Data entries

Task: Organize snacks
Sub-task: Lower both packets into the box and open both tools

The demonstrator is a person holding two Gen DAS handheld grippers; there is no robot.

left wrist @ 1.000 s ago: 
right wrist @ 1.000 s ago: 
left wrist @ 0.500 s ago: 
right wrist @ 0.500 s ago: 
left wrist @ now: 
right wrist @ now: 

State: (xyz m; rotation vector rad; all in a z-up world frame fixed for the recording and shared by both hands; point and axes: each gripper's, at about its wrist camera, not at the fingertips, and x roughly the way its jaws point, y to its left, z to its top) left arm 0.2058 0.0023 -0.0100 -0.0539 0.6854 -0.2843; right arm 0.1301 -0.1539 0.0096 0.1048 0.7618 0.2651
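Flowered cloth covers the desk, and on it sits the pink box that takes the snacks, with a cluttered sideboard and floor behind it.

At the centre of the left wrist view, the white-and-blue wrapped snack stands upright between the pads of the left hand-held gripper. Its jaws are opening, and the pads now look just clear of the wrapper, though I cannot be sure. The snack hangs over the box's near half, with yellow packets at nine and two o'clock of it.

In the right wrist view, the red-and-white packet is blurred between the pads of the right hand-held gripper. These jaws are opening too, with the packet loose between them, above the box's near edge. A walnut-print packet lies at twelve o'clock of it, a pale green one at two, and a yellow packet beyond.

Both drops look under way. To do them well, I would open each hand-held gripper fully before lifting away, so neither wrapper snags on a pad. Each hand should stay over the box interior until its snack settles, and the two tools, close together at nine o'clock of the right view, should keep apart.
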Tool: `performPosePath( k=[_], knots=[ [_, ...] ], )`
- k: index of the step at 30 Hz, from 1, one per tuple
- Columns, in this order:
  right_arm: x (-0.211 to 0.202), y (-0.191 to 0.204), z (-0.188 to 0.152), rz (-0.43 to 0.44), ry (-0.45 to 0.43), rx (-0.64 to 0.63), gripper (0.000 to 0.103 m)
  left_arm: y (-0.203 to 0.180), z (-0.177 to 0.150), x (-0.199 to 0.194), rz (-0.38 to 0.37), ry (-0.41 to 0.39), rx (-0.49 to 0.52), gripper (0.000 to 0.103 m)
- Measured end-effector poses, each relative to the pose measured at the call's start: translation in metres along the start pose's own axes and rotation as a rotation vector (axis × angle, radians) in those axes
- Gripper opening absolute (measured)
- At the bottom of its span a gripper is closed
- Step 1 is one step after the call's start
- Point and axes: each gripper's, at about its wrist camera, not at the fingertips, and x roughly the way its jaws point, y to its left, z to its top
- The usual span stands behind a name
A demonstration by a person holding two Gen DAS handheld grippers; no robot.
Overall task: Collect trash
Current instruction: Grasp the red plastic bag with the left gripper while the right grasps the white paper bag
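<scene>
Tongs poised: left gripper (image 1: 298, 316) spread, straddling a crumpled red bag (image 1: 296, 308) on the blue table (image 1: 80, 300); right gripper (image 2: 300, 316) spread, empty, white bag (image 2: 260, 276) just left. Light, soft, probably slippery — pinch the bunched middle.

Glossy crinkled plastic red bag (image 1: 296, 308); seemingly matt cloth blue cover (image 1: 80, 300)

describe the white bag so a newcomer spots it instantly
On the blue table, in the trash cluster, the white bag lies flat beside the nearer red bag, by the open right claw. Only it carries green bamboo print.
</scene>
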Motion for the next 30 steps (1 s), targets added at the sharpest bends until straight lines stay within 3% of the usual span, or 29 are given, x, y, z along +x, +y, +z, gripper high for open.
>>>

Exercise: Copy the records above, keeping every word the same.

Written answer:
Task: Organize snacks
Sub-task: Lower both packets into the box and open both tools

The demonstrator is a person holding two Gen DAS handheld grippers; there is no robot.

left wrist @ 1.000 s ago: 
right wrist @ 1.000 s ago: 
left wrist @ 0.500 s ago: 
right wrist @ 0.500 s ago: 
left wrist @ now: 
right wrist @ now: 

State: (xyz m; rotation vector rad; all in a z-up world frame fixed for the recording and shared by both hands; point and axes: each gripper's, at about its wrist camera, not at the fingertips, and x roughly the way its jaws point, y to its left, z to its top) left arm 0.2058 0.0023 -0.0100 -0.0539 0.6854 -0.2843; right arm 0.1301 -0.1539 0.0096 0.1048 0.7618 0.2651
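Flowered cloth covers the desk, and on it sits the pink box that takes the snacks, with a cluttered sideboard and floor behind it.

At the centre of the left wrist view, the white-and-blue wrapped snack stands upright between the pads of the left hand-held gripper. Its jaws are opening, and the pads now look just clear of the wrapper, though I cannot be sure. The snack hangs over the box's near half, with yellow packets at nine and two o'clock of it.

In the right wrist view, the red-and-white packet is blurred between the pads of the right hand-held gripper. These jaws are opening too, with the packet loose between them, above the box's near edge. A walnut-print packet lies at twelve o'clock of it, a pale green one at two, and a yellow packet beyond.

Both drops look under way. To do them well, I would open each hand-held gripper fully before lifting away, so neither wrapper snags on a pad. Each hand should stay over the box interior until its snack settles, and the two tools, close together at nine o'clock of the right view, should keep apart.
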Tool: `performPosePath( k=[_], knots=[ [_, ...] ], )`
- k: index of the step at 30 Hz, from 1, one per tuple
- Columns, in this order:
  right_arm: x (-0.211 to 0.202), y (-0.191 to 0.204), z (-0.188 to 0.152), rz (-0.43 to 0.44), ry (-0.45 to 0.43), rx (-0.64 to 0.63), gripper (0.000 to 0.103 m)
  left_arm: y (-0.203 to 0.180), z (-0.177 to 0.150), x (-0.199 to 0.194), rz (-0.38 to 0.37), ry (-0.41 to 0.39), rx (-0.49 to 0.52), gripper (0.000 to 0.103 m)
- Measured end-effector poses, each relative to the pose measured at the call's start: translation in metres along the start pose's own axes and rotation as a rotation vector (axis × angle, radians) in those axes
- Gripper opening absolute (measured)
- At the bottom of its span a gripper is closed
- Step 1 is one step after the call's start
- Point and axes: each gripper's, at about its wrist camera, not at the fingertips, and x roughly the way its jaws point, y to its left, z to its top
- The usual span stands behind a name
A demonstration by a person holding two Gen DAS handheld grippers; no robot.
Overall task: Collect trash
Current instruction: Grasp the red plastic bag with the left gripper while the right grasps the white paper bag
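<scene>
Tongs poised: left gripper (image 1: 298, 316) spread, straddling a crumpled red bag (image 1: 296, 308) on the blue table (image 1: 80, 300); right gripper (image 2: 300, 316) spread, empty, white bag (image 2: 260, 276) just left. Light, soft, probably slippery — pinch the bunched middle.

Glossy crinkled plastic red bag (image 1: 296, 308); seemingly matt cloth blue cover (image 1: 80, 300)

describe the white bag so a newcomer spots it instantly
On the blue table, in the trash cluster, the white bag lies flat beside the nearer red bag, by the open right claw. Only it carries green bamboo print.
</scene>
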Motion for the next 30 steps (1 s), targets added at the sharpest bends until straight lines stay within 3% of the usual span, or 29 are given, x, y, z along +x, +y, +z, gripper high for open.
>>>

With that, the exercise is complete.